[[ EXTRACTED DATA, beginning ]]

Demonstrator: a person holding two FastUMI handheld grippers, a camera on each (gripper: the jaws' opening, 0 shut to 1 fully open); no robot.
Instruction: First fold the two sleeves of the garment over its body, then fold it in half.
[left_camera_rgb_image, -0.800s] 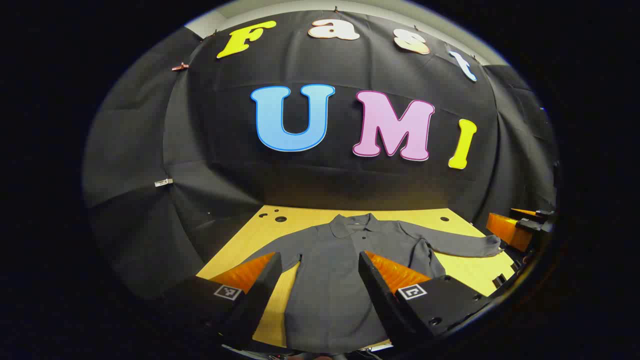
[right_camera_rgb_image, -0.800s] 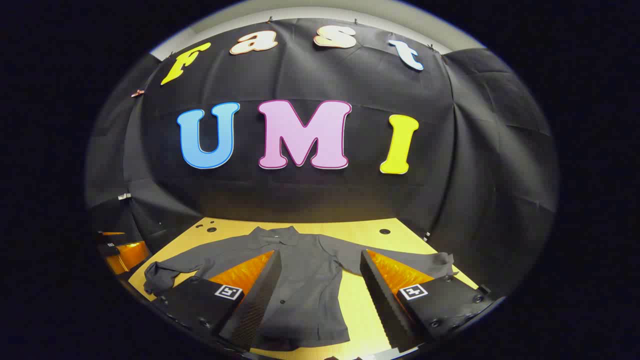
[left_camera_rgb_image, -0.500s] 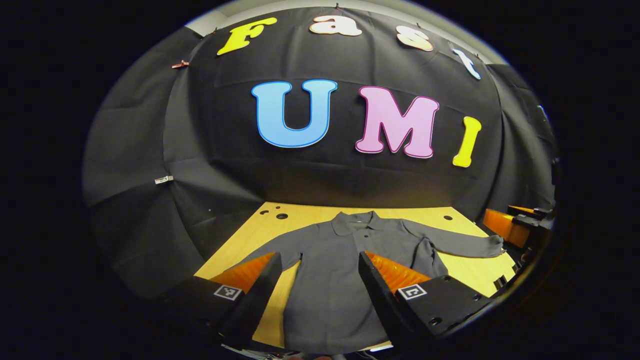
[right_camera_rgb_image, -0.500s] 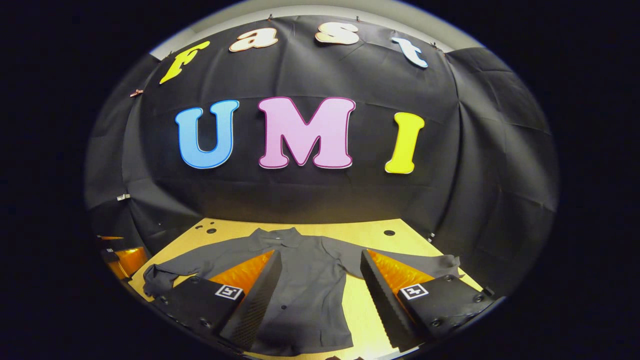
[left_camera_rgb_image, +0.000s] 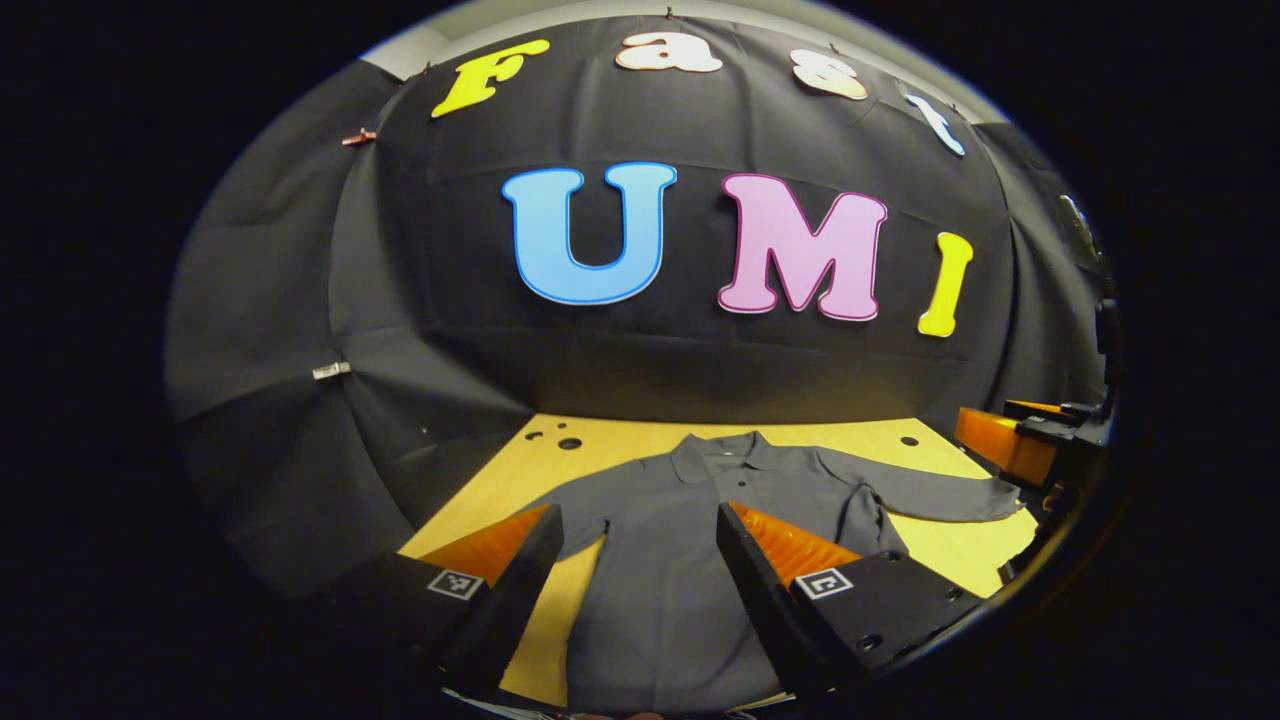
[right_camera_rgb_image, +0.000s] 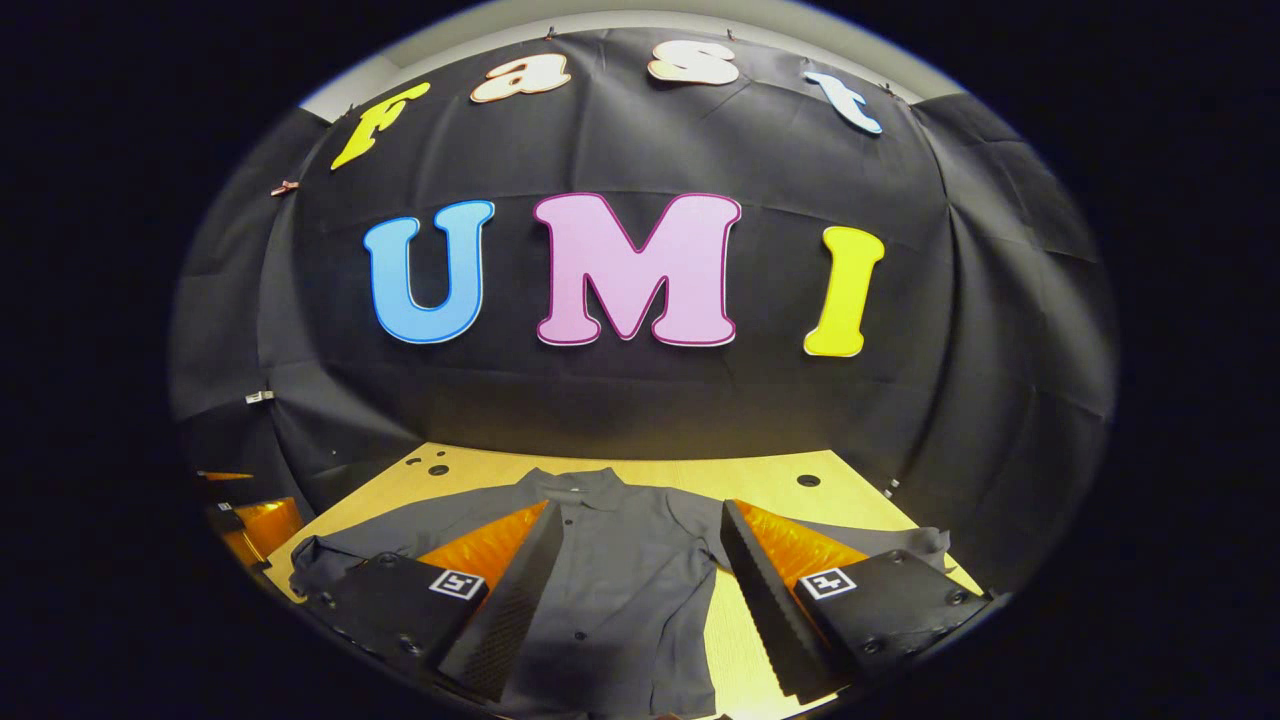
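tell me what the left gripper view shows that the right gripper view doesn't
Left gripper view: the right gripper at its right edge, beside the outstretched cuff of one sleeve. Right gripper view: the left gripper at its left edge, near the bunched cuff of the other sleeve. Both: the grey shirt flat on the wooden table, sleeves unfolded, own fingers apart.

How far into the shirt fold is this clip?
Nothing is folded yet: the grey shirt lies flat on the wooden table, both sleeves spread out. The left gripper and right gripper hover open, holding nothing. Both sleeve folds and the halving remain.
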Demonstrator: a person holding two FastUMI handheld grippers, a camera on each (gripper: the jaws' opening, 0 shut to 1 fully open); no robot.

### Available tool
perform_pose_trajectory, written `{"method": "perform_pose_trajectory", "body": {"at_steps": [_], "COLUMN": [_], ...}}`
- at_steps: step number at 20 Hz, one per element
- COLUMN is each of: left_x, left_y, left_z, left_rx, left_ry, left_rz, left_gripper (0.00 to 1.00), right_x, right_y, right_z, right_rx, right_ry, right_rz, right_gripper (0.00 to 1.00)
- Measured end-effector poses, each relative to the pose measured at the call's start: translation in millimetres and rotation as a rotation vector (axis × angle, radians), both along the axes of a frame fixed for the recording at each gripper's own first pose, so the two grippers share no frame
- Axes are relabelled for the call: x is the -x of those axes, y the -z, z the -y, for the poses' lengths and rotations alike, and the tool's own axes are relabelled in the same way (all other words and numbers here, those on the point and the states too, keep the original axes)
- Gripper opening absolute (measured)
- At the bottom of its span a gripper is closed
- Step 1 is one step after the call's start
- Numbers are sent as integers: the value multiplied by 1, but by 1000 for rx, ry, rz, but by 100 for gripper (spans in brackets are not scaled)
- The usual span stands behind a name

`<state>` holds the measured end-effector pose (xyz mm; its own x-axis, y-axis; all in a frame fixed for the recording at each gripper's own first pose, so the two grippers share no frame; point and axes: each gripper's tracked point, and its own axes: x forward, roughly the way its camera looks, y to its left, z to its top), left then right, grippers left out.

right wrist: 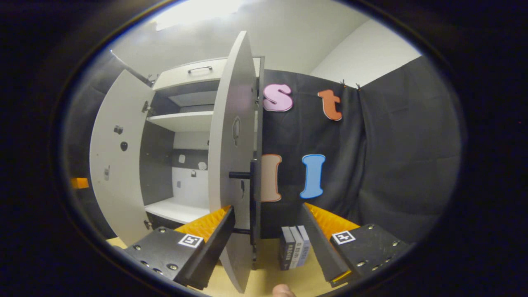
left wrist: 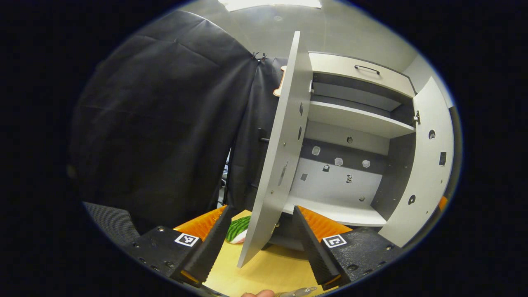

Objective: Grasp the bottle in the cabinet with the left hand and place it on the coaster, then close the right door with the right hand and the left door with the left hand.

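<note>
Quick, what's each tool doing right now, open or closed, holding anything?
Left tool: open, holding nothing, fingers either side of the left door edge.
Right tool: open, holding nothing, at the right door edge.

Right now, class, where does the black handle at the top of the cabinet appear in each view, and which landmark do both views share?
Left gripper view: the handle is at the upper right, to the right of the edge-on left door.
Right gripper view: the handle is up and left of centre, to the left of the edge-on right door.
Shared landmark: the upper shelf, a little below the handle.
</note>
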<state>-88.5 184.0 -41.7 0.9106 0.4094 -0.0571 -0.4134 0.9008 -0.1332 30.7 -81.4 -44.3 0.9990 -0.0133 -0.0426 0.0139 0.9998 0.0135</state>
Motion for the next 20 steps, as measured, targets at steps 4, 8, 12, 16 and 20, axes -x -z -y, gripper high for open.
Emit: {"method": "perform_pose_trajectory", "body": {"at_steps": [4,8,12,16,20], "left_x": [3,10,11,12,13], "left_y": [1,2,6,13,18], "left_z": [-4,-19,-26,-33,-40], "left_rx": [-2,-4,11,13,11], "left_ry": [-16,-54,-93,-124,-145], "left_rz": [-2,-5,-6,-11,-17], "left_gripper": [93,93,93,93,93], "right_x": [-10,-19,-30,-33,-28], "right_y": [-1,0,-1,-1,-13], "right_z": [-35,-63,-88,-123,-155], "right_rx": [6,-7,-16,-26,-35], "right_ry": [-84,-147,-189,-261,-329], "right_rz": [3,3,9,13,37], "right_gripper": [98,98,98,98,98]}}
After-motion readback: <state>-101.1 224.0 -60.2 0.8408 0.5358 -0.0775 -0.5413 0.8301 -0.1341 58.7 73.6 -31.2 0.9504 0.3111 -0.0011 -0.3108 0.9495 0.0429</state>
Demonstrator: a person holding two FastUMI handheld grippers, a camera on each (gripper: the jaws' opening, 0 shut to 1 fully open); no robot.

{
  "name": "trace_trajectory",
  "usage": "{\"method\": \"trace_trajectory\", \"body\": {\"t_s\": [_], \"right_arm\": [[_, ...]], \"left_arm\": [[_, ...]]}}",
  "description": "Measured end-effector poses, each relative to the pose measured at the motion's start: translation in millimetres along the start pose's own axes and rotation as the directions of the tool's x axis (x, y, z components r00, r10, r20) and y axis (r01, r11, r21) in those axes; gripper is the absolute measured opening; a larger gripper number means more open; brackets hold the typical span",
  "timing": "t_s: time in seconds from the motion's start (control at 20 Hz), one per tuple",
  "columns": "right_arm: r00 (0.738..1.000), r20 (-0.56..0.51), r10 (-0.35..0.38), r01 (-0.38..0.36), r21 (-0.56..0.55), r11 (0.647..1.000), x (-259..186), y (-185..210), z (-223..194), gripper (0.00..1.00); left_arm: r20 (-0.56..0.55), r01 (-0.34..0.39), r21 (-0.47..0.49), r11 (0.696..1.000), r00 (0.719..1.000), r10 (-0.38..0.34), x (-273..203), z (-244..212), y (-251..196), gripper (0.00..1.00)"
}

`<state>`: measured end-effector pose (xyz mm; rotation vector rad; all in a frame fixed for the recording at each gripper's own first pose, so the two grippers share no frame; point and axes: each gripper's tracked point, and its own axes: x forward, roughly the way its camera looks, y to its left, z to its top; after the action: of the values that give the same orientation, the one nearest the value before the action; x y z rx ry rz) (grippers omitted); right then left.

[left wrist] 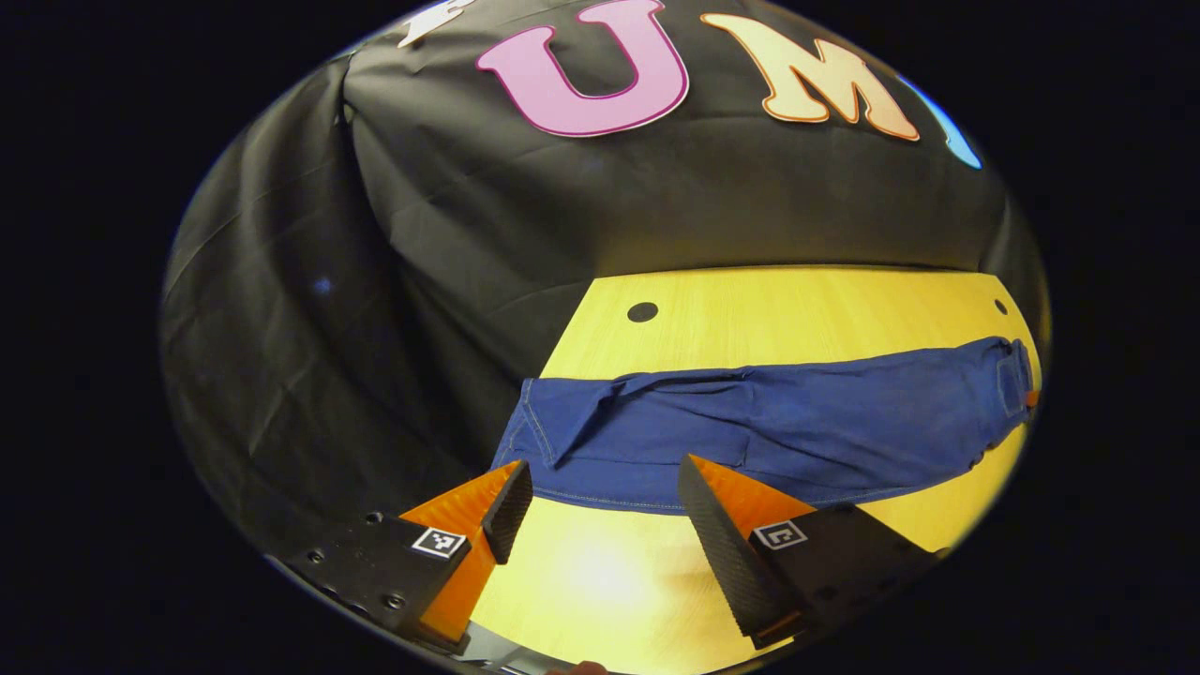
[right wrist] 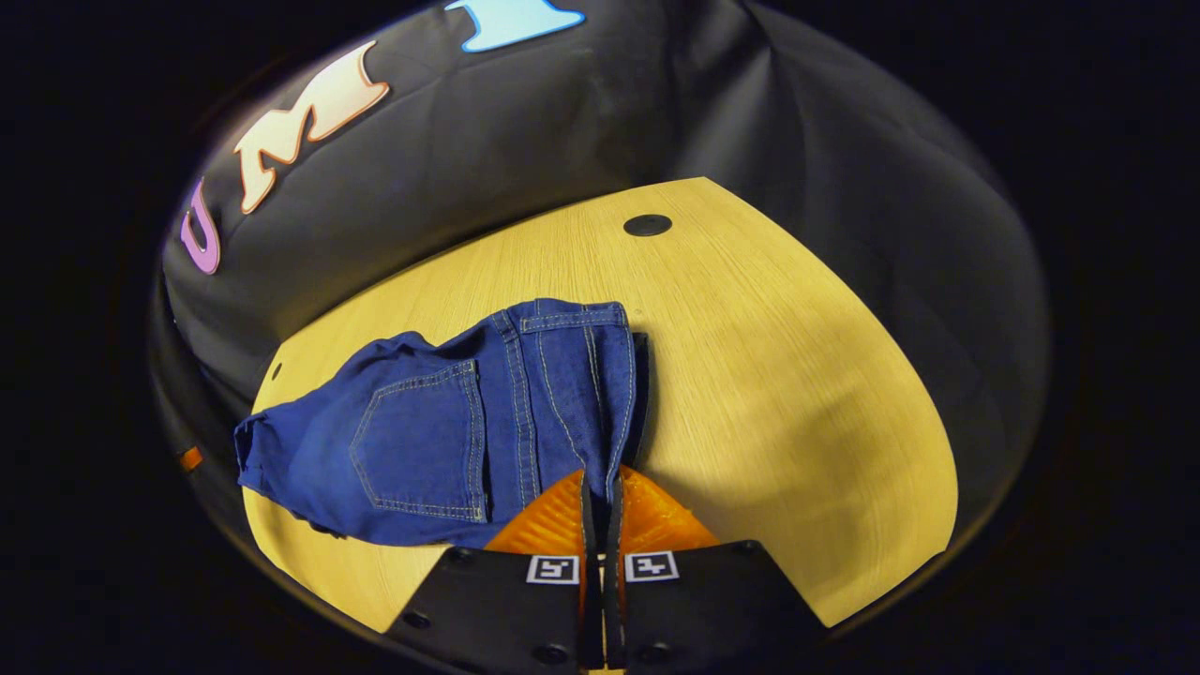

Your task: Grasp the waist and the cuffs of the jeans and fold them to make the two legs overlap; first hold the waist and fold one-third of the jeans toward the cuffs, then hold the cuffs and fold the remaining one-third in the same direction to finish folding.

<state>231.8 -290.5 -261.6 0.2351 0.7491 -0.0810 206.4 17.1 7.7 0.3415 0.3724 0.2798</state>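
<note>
On my left gripper view, the left gripper (left wrist: pixel 600 511) hangs wide open just above the table (left wrist: pixel 797 309), its two orange-backed fingers (left wrist: pixel 511 506) spread well apart with bare yellow wood between them. It has hold of nothing. The jeans (left wrist: pixel 797 422) lie just beyond the fingertips, stretched across the table as a long blue band. The cuffs (left wrist: pixel 534 427) sit at the end nearest the table's edge by the black cloth wall (left wrist: pixel 375 281), and the fabric there is rumpled, with one flap turned over. A small dark hole (left wrist: pixel 642 311) shows in the tabletop behind the jeans.

On my right gripper view, the right gripper (right wrist: pixel 600 487) has its fingers pressed together with a thin edge of denim pinched between them. I read that as a closed grip on the waist (right wrist: pixel 572 323) end of the jeans, at the near corner of the waistband edge. From there the jeans run away to the side, the back pocket (right wrist: pixel 422 441) facing up with its pale stitching plain to see. The far part of the legs is bunched near the table's edge. The rest of the table in that view lies open to the side of the waistband, under a soft shadow.
</note>
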Motion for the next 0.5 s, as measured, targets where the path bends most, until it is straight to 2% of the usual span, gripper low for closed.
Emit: {"method": "trace_trajectory", "body": {"t_s": [0.2,0.35,0.5], "right_arm": [[0.997,0.074,-0.014,0.012,0.024,1.000,-34,0,25,0.03],[0.986,0.151,-0.075,0.076,0.002,0.997,-78,-7,49,0.03],[0.968,0.225,-0.115,0.108,0.042,0.993,-123,9,74,0.03]], "left_arm": [[-0.015,0.030,-0.024,0.999,0.999,-0.030,6,-5,0,0.95],[-0.001,0.059,-0.023,0.998,0.998,-0.059,10,-10,4,0.96],[0.005,0.106,-0.019,0.994,0.994,-0.106,16,-15,11,0.96]]}}
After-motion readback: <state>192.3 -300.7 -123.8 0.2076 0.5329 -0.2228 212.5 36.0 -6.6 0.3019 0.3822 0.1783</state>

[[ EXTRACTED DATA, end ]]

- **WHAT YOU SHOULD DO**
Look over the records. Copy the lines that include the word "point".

- **RESPONSE TO THE EXERCISE**
- Axes are relabelled for the call: x is the -x of those axes, y the -z, z the -y, for the poses' lengths and rotations alike, and the tool's own axes are relabelled in the same way (all other words and numbers here, those on the point and the states too, keep the original axes)
`<state>` holds the measured end-effector pose (xyz mm; its own x-axis, y-axis; all in a frame fixed for the recording at each gripper's own first pose, so the two grippers share no frame; point and axes: each gripper's tracked point, and its own axes: x forward, roughly the way its camera looks, y to its left, z to its top), left then right, grippers left out.
`<state>`: measured end-effector pose (xyz mm; rotation vector rad; all in a frame fixed for the recording at each gripper's own first pose, so the two grippers share no frame; point and axes: each gripper's tracked point, and its own axes: x forward, roughly the way its camera looks, y to its left, z to its top; after the action: of the values that give the same orientation, the one nearest the value before the action; x y z rx ry rz) (grippers omitted); right then left.

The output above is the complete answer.